Here’s what I’ll do to accomplish my goal:
Group the data by those two variables
Calculate the mean, standard deviation, and number of observations for the forecast error in each group
weather_grouped <- weather_filtered %>%
group_by(city, forecast_hours_before) %>%
summarise(
mean_error = mean(error),
sd_error = sd(error),
n = n(),
.groups = "drop"
)- Rank the groups by the absolute value of their mean error to find which have the largest and smallest average forecast errors
ranked_groups <- weather_grouped %>%
mutate(
# Replace underscore with space, convert to title case
city = str_to_title(str_replace_all(city, "_", " ")),
# Get absolute mean error
abs_mean_error = abs(mean_error),
# Largest absolute errors
rank_high = rank(-abs_mean_error),
# Smallest absolute errors
rank_low = rank(abs_mean_error),
rank_group = case_when(
rank_high <= 5 ~ "Largest 5",
rank_low <= 5 ~ "Smallest 5",
TRUE ~ NA_character_
)) %>%
filter(rank_group %in% c("Largest 5", "Smallest 5")) %>%
arrange(desc(abs_mean_error))- Create tables showing the groups with the largest and smallest error magnitudes for easy comparison and interpretation
# Largest errors
ranked_groups %>%
filter(rank_group == "Largest 5") %>%
select(-c(rank_high, rank_low, rank_group, abs_mean_error)) %>%
gt(caption = "Groups with Largest Absolute Mean Errors") %>%
cols_align("center") %>%
cols_label(
city = "City",
forecast_hours_before = "Lead Time",
mean_error = "Mean Error",
sd_error = "SD Error"
) %>%
tab_style(style = cell_text(weight = "bold"),
locations = cells_column_labels()) %>%
fmt_number(
columns = c(mean_error, sd_error),
decimals = 3
)| City | Lead Time | Mean Error | SD Error | n |
|---|---|---|---|---|
| Helena | 48 | 2.191 | 4.695 | 865 |
| Helena | 24 | 2.171 | 4.295 | 871 |
| Helena | 36 | 2.144 | 4.595 | 868 |
| Helena | 12 | 2.123 | 4.229 | 876 |
| Milwaukee | 48 | 2.081 | 3.539 | 857 |
This table highlights which city and lead time combinations have the largest average magnitude of forecasting errors.
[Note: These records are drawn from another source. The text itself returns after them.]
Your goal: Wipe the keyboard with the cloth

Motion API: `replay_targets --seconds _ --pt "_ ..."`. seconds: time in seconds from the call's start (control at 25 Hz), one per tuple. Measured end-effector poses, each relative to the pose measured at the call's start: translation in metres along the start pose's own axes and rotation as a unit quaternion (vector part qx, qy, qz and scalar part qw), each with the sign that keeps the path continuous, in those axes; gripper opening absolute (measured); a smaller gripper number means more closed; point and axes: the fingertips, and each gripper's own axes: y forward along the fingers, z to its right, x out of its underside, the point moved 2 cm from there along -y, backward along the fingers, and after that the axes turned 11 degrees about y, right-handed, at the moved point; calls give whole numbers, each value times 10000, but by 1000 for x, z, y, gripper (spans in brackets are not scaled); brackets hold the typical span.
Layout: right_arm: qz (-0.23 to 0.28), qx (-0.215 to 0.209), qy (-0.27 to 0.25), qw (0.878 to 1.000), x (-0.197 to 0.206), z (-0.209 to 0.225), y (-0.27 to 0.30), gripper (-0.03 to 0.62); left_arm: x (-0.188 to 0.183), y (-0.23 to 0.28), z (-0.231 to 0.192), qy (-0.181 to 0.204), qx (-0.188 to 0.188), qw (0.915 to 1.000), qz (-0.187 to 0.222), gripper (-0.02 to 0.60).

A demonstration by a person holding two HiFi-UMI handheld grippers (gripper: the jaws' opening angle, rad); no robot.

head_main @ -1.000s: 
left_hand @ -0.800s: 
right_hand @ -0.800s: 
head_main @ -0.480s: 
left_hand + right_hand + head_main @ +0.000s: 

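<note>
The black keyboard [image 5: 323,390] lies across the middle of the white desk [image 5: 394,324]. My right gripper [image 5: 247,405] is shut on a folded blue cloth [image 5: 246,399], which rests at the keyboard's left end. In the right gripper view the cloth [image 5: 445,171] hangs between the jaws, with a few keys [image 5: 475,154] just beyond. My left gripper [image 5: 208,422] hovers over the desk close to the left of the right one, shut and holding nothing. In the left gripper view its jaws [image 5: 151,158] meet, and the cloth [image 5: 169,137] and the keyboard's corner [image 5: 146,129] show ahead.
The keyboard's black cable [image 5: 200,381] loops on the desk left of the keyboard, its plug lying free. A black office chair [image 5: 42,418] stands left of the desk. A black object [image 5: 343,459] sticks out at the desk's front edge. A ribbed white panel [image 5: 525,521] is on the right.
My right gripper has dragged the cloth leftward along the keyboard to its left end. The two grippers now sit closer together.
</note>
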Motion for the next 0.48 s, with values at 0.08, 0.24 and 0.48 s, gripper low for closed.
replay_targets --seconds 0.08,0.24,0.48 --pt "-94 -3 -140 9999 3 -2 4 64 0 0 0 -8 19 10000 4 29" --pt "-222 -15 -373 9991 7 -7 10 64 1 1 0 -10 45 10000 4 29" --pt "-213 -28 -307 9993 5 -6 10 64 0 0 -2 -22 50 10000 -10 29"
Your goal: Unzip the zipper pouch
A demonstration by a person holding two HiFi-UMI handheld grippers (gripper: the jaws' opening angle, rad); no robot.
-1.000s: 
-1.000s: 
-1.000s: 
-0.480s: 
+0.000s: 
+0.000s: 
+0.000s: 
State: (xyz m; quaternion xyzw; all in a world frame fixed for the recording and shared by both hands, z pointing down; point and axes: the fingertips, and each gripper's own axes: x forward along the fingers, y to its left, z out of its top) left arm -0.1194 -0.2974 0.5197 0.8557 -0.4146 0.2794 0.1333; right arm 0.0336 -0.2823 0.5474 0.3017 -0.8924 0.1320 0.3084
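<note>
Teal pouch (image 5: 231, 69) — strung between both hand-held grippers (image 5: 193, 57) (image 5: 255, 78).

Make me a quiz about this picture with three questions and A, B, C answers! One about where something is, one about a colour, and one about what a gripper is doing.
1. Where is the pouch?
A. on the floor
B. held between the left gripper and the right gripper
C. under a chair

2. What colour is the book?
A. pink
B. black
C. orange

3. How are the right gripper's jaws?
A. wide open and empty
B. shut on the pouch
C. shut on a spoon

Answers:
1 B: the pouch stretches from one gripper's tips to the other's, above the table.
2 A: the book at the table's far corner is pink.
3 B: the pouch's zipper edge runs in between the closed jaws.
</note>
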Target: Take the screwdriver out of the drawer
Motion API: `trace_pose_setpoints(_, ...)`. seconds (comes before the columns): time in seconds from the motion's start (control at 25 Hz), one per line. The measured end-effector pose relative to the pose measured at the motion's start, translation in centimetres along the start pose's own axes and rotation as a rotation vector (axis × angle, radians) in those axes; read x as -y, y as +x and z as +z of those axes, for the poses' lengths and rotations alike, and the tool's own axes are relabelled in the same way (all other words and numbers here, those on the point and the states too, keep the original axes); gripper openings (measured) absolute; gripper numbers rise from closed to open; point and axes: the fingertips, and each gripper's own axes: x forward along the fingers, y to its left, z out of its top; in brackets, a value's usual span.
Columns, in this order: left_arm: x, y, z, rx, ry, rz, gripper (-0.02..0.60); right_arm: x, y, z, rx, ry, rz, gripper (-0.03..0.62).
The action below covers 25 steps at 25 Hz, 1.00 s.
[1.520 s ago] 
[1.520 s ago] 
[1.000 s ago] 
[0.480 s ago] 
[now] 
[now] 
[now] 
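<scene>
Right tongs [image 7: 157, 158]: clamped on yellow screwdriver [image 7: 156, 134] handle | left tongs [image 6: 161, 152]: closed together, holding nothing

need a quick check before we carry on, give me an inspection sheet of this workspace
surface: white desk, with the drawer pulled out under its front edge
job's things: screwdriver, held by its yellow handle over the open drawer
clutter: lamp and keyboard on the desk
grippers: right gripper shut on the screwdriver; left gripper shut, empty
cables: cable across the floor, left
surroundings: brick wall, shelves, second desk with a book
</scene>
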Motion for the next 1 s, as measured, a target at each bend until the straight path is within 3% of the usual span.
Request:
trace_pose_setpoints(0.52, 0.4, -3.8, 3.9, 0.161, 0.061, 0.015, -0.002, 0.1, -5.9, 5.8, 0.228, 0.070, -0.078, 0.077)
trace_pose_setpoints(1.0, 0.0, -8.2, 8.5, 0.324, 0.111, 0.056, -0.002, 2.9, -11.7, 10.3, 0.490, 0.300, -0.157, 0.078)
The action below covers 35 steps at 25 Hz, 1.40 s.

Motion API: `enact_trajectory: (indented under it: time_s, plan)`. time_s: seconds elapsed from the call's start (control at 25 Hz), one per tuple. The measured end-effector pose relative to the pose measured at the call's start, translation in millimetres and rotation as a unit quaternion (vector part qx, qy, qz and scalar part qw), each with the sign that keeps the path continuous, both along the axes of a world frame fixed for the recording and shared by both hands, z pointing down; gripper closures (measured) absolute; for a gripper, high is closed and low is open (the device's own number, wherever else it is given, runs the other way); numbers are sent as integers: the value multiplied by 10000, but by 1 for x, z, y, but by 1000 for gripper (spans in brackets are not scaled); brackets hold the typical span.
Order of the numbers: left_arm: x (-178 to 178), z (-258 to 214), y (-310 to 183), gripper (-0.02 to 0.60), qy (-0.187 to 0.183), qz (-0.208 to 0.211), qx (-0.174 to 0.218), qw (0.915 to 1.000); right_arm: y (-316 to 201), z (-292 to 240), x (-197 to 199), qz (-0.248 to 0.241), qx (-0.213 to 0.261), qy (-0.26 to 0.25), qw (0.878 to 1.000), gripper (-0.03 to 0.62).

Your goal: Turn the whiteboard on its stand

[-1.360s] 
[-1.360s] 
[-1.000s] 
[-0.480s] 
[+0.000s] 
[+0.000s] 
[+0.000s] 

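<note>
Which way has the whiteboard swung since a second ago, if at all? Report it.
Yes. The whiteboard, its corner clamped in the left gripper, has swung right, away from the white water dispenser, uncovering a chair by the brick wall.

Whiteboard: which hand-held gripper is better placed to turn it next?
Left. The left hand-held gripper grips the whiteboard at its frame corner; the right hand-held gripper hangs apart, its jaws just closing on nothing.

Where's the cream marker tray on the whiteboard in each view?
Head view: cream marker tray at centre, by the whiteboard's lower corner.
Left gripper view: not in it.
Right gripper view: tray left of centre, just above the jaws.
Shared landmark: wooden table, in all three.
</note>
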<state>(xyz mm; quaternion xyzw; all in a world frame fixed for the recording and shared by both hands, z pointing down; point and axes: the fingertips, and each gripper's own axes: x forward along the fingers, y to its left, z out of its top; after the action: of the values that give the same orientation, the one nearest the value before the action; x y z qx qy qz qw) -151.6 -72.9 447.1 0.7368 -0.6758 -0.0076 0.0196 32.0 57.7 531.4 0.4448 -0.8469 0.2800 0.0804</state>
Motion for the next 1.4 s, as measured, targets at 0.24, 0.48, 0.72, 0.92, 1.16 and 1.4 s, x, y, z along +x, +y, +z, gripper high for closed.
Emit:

Helena, especially at longer lead times, appears to be the most challenging location for accurate temperature forecasts in this dataset. This insight could guide further investigation or model improvement efforts targeted at specific cities or forecast horizons.
# Smallest errors
ranked_groups %>%
filter(rank_group == "Smallest 5") %>%
select(-c(rank_high, rank_low, rank_group, abs_mean_error)) %>%
gt(caption = "Groups with Smallest Absolute Mean Errors") %>%
cols_align("center") %>%
cols_label(
city = "City",
forecast_hours_before = "Lead Time",
mean_error = "Mean Error",
sd_error = "SD Error"
) %>%
tab_style(style = cell_text(weight = "bold"),
locations = cells_column_labels()) %>%
fmt_number(
columns = c(mean_error, sd_error),
decimals = 3
)| City | Lead Time | Mean Error | SD Error | n |
|---|---|---|---|---|
| Evansville | 12 | 0.005 | 2.577 | 876 |
| Wilmington | 48 | −0.004 | 3.047 | 857 |
| Pittsburgh | 24 | −0.003 | 2.722 | 862 |
| Des Moines | 48 | −0.003 | 3.330 | 868 |
| Youngstown | 48 | −0.002 | 3.211 | 859 |
This table identifies city and lead time combinations where temperature forecasts tend to be most accurate. The mean errors are all very close to zero, indicating that forecasts for these groups are generally unbiased and highly accurate on average. For example, Evansville at 12 hours and Wilmington at 48 hours both have near-zero mean errors, reflecting reliable forecasts at different lead times. The standard deviations indicate some variability in errors, but overall these city and lead time combinations represent the most precise and consistent forecasting performance.
By examining which cities and lead times have the largest and smallest forecast errors, we gain valuable insight into where and when the forecasts tend to be more or less accurate. This understanding can help guide further investigation into the factors influencing forecast performance and inform efforts to improve prediction models in specific locations or timeframes.